Delegates Without Objects
Last time I posted about why you should prefer streams to buffers. That post was motivated by some work I asked of an intern. I asked her to use the streaming interface functions with the XML parser instead of allocating a buffer to read in the file.
In our case, we are using the libxml2 library, which has a C API, and that means no objects, and the intern was a little confused about how to use streams in the C API. In fact, libxml2 uses a really common pattern, but since I never formally studied software development, I actually don’t know the name. I’d call it delegates without objects. The pattern can be hard to spot if you haven’t seen it before, so I thought I’d make some pictures while I’m compiling.
The basic condition is some general purpose library needs to ask you do to some work. It asks you to do some work via a callback function or event, and it gives you a “user data” pointer to give the right context.
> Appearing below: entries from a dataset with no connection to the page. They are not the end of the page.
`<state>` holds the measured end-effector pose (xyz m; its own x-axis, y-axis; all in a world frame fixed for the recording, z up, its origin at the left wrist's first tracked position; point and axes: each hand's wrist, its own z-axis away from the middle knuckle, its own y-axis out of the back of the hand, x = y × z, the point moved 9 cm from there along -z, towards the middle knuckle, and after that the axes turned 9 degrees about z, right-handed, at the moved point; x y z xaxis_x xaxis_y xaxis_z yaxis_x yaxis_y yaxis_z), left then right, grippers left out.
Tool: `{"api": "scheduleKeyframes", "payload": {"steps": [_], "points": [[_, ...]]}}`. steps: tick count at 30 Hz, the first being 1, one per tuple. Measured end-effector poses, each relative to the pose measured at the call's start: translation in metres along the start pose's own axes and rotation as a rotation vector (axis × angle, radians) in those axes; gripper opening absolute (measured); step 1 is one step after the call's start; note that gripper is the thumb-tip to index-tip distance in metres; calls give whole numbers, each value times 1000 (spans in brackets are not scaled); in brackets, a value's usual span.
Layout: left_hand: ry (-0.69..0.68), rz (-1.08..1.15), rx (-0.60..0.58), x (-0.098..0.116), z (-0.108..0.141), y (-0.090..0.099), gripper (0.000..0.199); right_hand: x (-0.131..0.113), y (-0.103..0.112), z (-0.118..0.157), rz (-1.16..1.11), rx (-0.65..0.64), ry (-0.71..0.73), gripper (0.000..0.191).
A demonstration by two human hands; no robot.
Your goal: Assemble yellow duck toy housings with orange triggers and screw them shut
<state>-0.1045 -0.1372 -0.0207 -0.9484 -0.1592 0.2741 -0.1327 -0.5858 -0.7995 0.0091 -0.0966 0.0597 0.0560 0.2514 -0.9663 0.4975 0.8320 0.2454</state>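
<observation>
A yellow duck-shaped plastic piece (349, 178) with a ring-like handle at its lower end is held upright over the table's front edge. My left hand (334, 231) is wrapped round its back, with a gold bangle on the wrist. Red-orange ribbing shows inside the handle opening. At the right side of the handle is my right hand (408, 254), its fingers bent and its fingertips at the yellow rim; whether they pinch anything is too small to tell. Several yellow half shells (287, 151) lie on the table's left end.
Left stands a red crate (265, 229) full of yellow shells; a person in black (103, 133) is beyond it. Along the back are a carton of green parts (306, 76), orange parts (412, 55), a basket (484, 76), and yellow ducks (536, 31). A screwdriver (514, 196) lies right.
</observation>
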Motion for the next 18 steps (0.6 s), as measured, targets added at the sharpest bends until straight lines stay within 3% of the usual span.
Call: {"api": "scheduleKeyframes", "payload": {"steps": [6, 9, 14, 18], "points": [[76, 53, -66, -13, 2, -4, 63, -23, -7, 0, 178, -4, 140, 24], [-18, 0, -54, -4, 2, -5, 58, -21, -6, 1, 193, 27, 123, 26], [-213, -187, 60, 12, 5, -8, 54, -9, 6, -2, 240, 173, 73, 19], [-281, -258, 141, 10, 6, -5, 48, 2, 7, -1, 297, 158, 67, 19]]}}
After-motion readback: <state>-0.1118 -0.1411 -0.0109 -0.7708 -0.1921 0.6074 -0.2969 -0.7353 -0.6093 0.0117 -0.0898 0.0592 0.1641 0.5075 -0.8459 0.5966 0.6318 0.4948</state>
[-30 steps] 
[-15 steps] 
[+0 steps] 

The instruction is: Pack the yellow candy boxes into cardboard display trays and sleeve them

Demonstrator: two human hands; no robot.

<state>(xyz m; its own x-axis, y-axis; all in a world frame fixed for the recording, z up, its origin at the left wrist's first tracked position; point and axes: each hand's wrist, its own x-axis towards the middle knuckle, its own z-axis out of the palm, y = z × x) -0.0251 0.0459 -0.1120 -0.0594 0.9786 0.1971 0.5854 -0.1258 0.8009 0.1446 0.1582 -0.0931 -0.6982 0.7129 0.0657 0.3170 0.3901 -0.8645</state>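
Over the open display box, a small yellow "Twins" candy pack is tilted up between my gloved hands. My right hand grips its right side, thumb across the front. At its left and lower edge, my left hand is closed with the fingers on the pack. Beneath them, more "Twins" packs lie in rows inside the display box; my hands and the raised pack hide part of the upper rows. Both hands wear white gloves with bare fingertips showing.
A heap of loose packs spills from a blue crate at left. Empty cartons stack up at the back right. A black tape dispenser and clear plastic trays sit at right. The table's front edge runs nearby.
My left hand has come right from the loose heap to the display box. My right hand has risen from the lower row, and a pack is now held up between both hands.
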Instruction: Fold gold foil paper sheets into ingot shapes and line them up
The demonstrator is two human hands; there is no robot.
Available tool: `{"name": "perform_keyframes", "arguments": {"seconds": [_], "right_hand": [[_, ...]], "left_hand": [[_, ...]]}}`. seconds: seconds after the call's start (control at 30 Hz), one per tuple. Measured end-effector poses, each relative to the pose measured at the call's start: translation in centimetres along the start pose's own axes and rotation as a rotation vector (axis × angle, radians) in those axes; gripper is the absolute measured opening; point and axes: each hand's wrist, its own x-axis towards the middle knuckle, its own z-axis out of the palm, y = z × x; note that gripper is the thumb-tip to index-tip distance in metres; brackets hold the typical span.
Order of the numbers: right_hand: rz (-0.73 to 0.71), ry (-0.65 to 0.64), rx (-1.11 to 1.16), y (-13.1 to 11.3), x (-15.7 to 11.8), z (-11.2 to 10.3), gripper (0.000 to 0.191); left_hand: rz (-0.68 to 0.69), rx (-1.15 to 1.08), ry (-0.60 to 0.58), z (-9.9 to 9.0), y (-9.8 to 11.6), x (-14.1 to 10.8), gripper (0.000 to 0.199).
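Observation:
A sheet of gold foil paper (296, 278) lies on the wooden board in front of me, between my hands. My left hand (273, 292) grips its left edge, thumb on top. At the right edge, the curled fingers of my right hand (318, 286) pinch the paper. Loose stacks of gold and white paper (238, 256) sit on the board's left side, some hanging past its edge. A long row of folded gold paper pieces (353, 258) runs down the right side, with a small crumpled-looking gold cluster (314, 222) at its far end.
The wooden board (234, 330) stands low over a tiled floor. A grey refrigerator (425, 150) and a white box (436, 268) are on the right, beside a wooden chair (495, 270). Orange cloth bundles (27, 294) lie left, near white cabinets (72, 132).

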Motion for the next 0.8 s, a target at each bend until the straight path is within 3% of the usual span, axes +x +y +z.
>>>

Suppose the library is an XML parser, and it wants to work with a stream-like interface. During initialization, you give the parser a pointer to a “read” function and the parser will call your function to get more data. In order to know the context, such as which file, you also give the parser a user data pointer that gets passed to the “read” function. Lets put these words to some code, mostly using C.
#include <iostream>
#include <sstream>
#include <string>
// ----- Definitions from the general purpose library -----
// This is the C-based XML parser object
struct XmlParser
{
int dummy;
};
// The read function our parser uses to get more data
typedef int (*xmlReadFn)(void* user_data, char* s, int len);
#define BUF_SIZE 5
// The parse function for our parser
void xmlParse(XmlParser* parser, xmlReadFn read_fn, void* user_data)
{
char buf[BUF_SIZE];
int read_len;
do
{
read_len = read_fn(user_data, buf, BUF_SIZE);
// Here I'm just printing out what we read, one chunk per line
std::string str(buf, read_len);
std::cout << str << std::endl;
}
while (read_len == BUF_SIZE);
}
// ----- Your code -----
// This is our implementation of the xmlReadFn function
int readFromStream(void* user_data, char* s, int len)
{
std::istream* str = (std::istream*)user_data;
return str->readsome(s, len);
}
int main()
{
// Allocate the parser
XmlParser parser;
// Construct the stream we want to read from. Normally, this would come from a file
std::stringstream str("The quick brown fox ran over the lazy dog.");
xmlParse(&parser, readFromStream, &str);
return 0;
}
I’ve also put a running example on ideone.com.